Fisher cats are weasel-like creatures normally found in the forests of Canada and the Northern United States, though they have recently proven to be unafraid of humans and often show up in suburban areas. Fishers have a history of attacking humans and their pets and love digging through garbage cans and causing headaches for homeowners. There have been steadily increasing sightings of fisher cats, also known as fishers, since 2000 – an alarming fact given their normally shy and elusive behavior.
Long, sharp teeth and claws make fisher cats dangerous predators and nasty pests. They’re opportunistic feeders, meaning they'll eat whatever they can get their hands on. This is a big concern for homeowners with livestock, gardens or pets.
Fishers can also carry harmful diseases or parasites, such as ticks, fleas, rabies and mange, so contact with them should always be avoided. These animals are most active at night, so keep an eye on your outdoor pets during this time.
Catching Fisher Cats
In the trapping world, fisher cats are known as furbearers, an animal whose fur is valued commercially. Their soft, silky fur commands high prices, making them popular trapping targets across North America.
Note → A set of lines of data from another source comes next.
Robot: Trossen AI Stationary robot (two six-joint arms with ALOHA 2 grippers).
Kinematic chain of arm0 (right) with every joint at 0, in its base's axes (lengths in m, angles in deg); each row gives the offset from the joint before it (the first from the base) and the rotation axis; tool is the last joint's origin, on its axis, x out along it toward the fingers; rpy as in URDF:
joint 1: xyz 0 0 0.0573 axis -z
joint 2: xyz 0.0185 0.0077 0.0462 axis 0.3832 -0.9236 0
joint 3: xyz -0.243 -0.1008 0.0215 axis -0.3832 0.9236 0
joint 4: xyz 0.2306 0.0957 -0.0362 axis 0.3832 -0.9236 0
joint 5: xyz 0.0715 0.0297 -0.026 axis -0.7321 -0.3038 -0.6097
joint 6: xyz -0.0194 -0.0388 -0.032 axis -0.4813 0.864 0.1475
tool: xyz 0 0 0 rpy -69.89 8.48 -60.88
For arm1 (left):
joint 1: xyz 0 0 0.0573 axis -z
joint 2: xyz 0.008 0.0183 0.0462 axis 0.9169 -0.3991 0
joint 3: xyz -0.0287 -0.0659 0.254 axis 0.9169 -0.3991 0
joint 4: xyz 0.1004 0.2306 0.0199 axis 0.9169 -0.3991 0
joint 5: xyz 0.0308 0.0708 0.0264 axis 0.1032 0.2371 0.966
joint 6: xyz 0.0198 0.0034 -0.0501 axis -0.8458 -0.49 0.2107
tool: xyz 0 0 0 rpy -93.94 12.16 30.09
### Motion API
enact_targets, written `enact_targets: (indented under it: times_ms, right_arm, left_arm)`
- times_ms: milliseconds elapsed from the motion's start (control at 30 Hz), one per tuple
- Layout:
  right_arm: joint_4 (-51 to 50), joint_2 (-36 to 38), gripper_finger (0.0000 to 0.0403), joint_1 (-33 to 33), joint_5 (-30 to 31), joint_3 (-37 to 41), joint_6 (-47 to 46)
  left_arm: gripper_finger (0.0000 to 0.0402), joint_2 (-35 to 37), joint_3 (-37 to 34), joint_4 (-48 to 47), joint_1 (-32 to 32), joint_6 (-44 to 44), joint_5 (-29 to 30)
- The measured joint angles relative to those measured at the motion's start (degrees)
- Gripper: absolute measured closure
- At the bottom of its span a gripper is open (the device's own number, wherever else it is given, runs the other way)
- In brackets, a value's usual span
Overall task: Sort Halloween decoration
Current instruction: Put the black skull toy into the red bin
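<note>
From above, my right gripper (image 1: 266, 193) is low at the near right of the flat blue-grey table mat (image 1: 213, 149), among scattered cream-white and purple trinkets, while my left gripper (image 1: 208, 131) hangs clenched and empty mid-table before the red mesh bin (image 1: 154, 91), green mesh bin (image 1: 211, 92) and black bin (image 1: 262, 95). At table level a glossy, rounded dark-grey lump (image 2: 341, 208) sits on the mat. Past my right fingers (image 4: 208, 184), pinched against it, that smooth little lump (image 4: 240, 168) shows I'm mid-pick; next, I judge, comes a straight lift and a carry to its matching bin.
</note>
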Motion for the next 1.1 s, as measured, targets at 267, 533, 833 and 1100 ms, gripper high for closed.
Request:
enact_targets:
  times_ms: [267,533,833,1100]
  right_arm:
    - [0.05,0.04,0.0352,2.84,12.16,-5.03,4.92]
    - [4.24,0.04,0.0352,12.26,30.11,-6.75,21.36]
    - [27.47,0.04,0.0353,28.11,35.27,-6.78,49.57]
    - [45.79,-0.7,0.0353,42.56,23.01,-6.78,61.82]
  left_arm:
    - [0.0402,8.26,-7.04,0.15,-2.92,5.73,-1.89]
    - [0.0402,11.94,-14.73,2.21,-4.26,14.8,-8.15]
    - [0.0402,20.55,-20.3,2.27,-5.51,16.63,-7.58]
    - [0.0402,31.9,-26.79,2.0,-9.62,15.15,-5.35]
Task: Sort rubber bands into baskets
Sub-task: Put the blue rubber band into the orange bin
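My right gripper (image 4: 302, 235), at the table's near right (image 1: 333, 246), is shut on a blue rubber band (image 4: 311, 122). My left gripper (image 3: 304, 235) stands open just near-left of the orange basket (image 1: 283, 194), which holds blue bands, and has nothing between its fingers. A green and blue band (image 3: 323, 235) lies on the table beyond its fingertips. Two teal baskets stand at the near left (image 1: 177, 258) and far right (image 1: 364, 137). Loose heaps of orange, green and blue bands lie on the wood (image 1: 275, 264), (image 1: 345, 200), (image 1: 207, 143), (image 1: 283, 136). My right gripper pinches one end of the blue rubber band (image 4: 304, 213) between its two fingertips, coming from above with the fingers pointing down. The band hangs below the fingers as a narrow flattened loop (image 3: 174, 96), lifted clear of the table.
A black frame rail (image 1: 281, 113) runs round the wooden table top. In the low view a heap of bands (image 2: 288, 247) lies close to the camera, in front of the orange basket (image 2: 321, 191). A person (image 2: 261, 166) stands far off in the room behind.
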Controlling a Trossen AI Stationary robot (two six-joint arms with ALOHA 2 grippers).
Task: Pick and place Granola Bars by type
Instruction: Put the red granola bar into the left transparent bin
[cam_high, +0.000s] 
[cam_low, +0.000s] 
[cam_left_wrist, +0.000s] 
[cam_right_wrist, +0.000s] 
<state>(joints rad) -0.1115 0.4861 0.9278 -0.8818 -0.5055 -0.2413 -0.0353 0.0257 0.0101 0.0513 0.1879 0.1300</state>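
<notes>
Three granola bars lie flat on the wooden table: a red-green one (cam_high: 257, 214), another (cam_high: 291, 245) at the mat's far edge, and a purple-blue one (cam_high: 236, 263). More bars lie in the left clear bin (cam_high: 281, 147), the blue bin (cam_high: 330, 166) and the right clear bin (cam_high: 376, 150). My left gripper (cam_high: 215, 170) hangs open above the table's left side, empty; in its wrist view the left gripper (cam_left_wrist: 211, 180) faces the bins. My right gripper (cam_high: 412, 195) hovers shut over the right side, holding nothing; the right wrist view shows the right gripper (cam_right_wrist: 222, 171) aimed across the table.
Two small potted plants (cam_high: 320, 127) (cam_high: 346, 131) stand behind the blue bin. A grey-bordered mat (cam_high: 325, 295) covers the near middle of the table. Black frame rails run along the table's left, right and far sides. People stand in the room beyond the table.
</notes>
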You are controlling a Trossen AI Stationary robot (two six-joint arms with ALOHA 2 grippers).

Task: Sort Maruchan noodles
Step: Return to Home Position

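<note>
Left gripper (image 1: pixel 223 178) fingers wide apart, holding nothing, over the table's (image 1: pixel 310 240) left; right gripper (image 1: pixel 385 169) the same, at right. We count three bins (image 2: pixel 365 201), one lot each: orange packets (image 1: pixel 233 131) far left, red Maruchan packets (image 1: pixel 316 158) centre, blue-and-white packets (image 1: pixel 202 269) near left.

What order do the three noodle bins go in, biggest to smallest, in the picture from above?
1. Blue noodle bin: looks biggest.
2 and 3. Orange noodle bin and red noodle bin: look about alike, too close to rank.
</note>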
Given their destructive behavior and valuable fur prices, trapping fisher cats is a compelling pursuit for homeowners and sportsmen alike.
There are three basic types of traps commonly used to catch fishers and all come with state-enforced regulations, such as trap size and proximity to public trails. Trapping permits are almost always required, too. Check with your state’s Department of Natural Resources to learn more about the permit process.
Bodygrip, foothold and cage traps are the primary traps used for catching fisher cats, and there are pros and cons of each. Cage traps are great all-weather traps for catching fishers and allow live capture and release, as do foothold traps. Bodygrip traps, however, typically kill their catch and don't allow live release as a humane removal method.
What Bait to Use
Fishers are omnivores, eating both meat and plant-based food. According to the National Trappers Association, their preferred prey is the snowshoe hare followed by squirrels, mice, rats, voles and shrews. Wild berries also make up a large part of their diet. Any of these foods make great bait for fisher cats.
Fishy odors, such as fish oil and skunk oil, often attract fishers. Cat food has shown to be an effective lure, and many experienced trappers recommend beaver meat for fisher cat bait.